Vulnerability in ABB Plant Historian Disclosed 5 Years After Discovery

It took Swiss-based industrial technology solutions provider ABB five years to inform customers of a critical vulnerability affecting one of its products, and the researcher who found it says this increased the chances of threat actors discovering and exploiting the security flaw.


The United States Department of Homeland Security, through its Cybersecurity and Infrastructure Security Agency (CISA), this week disclosed the existence of an authentication bypass vulnerability affecting ABB’s Power Generation Information Manager (PGIM) plant historian and data analysis tool, and its predecessor, Plant Connect.
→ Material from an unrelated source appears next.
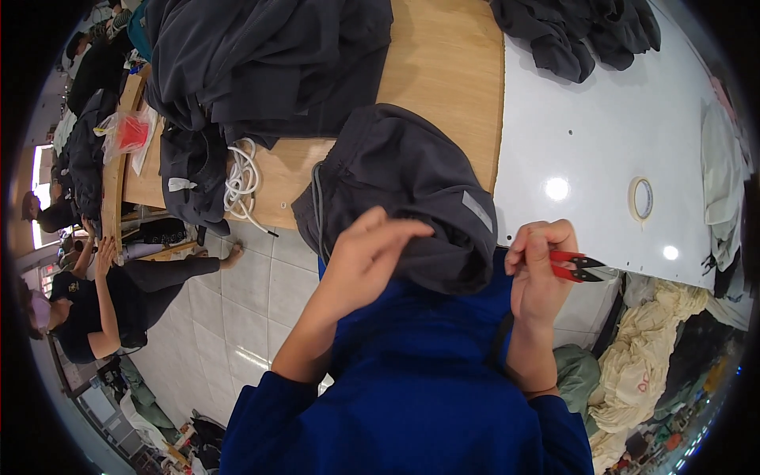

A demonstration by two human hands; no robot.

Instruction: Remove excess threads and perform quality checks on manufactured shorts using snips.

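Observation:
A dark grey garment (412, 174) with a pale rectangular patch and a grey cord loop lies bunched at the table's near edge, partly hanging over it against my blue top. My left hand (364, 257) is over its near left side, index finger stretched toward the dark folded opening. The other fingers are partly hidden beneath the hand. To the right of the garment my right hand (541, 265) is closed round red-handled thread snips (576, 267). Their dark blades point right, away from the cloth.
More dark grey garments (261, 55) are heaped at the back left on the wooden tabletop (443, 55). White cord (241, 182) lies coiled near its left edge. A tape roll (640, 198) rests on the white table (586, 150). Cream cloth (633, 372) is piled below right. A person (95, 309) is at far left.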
The affected products, according to CISA, are used worldwide in a wide range of sectors, including dams, critical manufacturing, energy, water and wastewater, food and agriculture, and chemical.


The flaw, tracked as CVE-2019-18250, is considered critical with a CVSS score of 9.8. It allows an attacker to obtain PGIM credentials and possibly even Windows credentials, enabling them to cause the loss of historical data and events, and possibly gain the privileges required to write data to the control platform.
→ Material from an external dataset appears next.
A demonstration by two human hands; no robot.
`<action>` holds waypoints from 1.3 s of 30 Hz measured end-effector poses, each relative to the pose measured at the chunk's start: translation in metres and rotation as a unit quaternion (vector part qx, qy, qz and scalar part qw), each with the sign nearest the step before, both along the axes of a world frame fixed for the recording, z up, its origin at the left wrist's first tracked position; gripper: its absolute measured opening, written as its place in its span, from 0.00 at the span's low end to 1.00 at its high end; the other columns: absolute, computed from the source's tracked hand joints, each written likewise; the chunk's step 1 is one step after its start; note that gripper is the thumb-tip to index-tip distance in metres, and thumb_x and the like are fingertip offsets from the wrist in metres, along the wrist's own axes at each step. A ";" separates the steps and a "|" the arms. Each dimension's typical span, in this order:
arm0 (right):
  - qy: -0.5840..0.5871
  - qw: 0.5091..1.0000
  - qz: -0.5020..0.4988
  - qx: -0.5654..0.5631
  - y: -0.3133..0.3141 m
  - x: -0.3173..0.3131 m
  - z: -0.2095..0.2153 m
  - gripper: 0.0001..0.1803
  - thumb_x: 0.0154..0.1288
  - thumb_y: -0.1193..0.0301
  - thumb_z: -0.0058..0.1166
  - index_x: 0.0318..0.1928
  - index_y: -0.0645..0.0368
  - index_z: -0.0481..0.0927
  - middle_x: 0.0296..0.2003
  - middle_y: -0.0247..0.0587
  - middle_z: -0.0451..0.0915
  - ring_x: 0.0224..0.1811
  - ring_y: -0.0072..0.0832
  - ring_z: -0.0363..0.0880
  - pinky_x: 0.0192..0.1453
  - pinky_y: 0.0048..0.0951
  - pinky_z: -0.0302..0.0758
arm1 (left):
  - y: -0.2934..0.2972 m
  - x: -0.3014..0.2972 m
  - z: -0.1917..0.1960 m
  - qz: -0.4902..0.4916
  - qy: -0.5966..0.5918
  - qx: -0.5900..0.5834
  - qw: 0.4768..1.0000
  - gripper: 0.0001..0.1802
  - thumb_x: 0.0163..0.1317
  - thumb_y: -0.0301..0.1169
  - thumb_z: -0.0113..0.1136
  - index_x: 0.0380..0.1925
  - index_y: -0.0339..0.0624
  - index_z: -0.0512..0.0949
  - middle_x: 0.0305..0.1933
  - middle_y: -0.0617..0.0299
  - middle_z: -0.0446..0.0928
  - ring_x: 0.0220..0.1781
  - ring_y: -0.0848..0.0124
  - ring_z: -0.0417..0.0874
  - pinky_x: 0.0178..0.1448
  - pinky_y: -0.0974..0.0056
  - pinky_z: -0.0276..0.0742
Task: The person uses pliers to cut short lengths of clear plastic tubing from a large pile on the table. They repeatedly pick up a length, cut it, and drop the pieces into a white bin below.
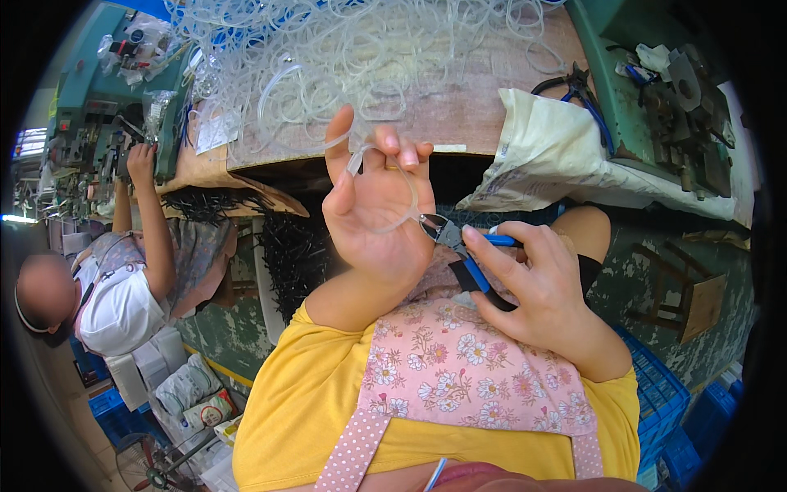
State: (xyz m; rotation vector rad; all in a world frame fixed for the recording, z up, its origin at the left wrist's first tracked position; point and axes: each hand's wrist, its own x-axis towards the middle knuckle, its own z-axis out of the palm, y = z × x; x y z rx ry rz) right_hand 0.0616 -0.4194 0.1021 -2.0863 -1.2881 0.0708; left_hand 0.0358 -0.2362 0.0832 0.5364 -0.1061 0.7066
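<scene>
Left fingers: the left hand [373, 209] is raised palm-up, thumb and fingertips [392, 141] pinched together on a loop of clear tubing [407, 201] that curves down toward 5 o'clock.
Right fingers: the right hand [533, 287] is wrapped tight around the blue handles of the cutters [459, 246], thumb laid along the upper handle.
Cutter tip: the dark blades point toward 10 o'clock and meet the low end of the tubing loop; whether they already bite it cannot be told.
Tubing's place: held in the air between the two hands, in front of the surface, not resting on anything.
Lap: a pink flowered apron [459, 369] over a yellow shirt lies below both hands at 6 o'clock.
Surface: a brown wooden surface [475, 115] at 12 o'clock carries a big tangle of clear tubing pieces [344, 49].
At 2 o'clock: a cream cloth bag [557, 156], and beyond it a green machine [664, 90] with metal parts.
At 9 o'clock: another person in a white top, one hand [141, 160] up at a second green machine [90, 107].
Near 8 o'clock: a heap of black strips [287, 246] beside the surface.
Risk, fingers: the blades sit near the left palm's edge, so a slip on closing could nick skin.
Risk, cut: the loop is springy and gripped only at the top; it may twist in the blades and cut crooked, or the freed end may flick away.
</scene>
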 end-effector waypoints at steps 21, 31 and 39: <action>0.010 1.000 -0.013 -0.006 0.004 -0.005 -0.006 0.41 0.41 0.72 0.65 0.63 0.43 0.73 0.43 0.46 0.70 0.37 0.42 0.71 0.41 0.38 0.72 | 0.000 0.001 0.003 -0.003 -0.001 -0.004 1.000 0.31 0.62 0.42 0.46 0.65 0.47 0.60 0.42 0.57 0.67 0.41 0.66 0.69 0.61 0.55 0.65; -0.084 0.996 -0.011 0.006 0.001 0.006 -0.017 0.40 0.39 0.76 0.68 0.59 0.42 0.76 0.39 0.40 0.71 0.35 0.37 0.72 0.35 0.33 0.71 | 0.013 0.003 0.013 -0.185 0.103 -0.059 0.976 0.28 0.64 0.39 0.48 0.62 0.40 0.62 0.40 0.54 0.69 0.39 0.67 0.71 0.64 0.55 0.67; -0.075 0.997 0.029 0.004 -0.006 0.018 -0.019 0.40 0.40 0.80 0.66 0.60 0.46 0.75 0.39 0.39 0.71 0.35 0.35 0.72 0.36 0.31 0.72 | 0.021 0.011 0.007 -0.321 0.152 -0.123 0.927 0.29 0.64 0.39 0.47 0.63 0.36 0.61 0.40 0.50 0.71 0.43 0.59 0.76 0.70 0.48 0.64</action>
The ABB Plant Connect product is obsolete and the company plans on transitioning PGIM to limited support in January 2020. ABB’s newest historian product, Symphony Plus Historian, is not impacted and the vendor has advised customers to update to this product or implement workarounds and mitigations that should prevent attacks.
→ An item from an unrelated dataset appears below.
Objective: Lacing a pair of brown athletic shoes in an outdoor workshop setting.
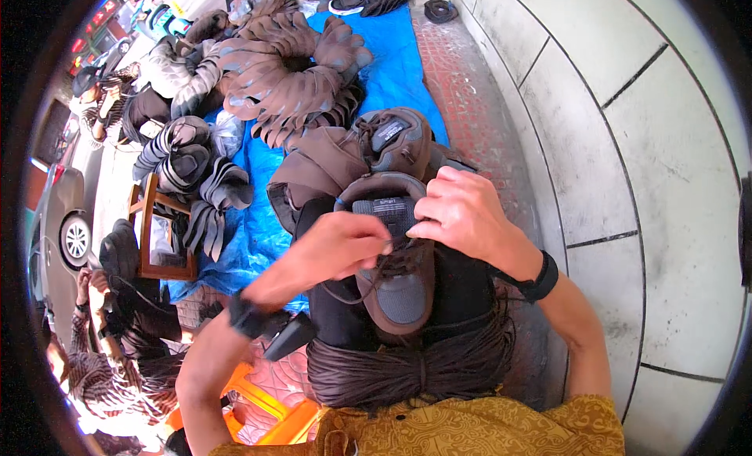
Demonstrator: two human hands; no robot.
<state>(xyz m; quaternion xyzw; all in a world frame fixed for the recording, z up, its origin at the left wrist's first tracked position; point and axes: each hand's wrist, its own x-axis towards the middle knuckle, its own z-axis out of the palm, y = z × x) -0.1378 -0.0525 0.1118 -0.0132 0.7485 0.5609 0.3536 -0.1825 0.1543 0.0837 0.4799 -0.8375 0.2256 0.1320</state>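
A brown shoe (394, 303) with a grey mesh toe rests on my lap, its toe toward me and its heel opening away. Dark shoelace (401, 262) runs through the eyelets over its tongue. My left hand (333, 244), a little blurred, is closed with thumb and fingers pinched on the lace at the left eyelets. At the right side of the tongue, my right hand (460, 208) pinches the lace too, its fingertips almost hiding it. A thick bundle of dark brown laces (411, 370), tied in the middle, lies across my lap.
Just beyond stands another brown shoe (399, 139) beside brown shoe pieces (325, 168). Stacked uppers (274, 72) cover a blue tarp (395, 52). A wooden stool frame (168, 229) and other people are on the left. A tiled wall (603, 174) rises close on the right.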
ABB’s handling of CVE-2019-18250


The vulnerability was identified and reported to ABB by Rikard Bodforss of Bodforss Consulting, a Sweden-based consulting company that specializes in IT and OT cybersecurity.


Bodforss told SecurityWeek that he reported his findings to ABB in 2014, shortly after discovering the vulnerability, but the vendor allegedly downplayed the issue at the time. Nevertheless, the ve ..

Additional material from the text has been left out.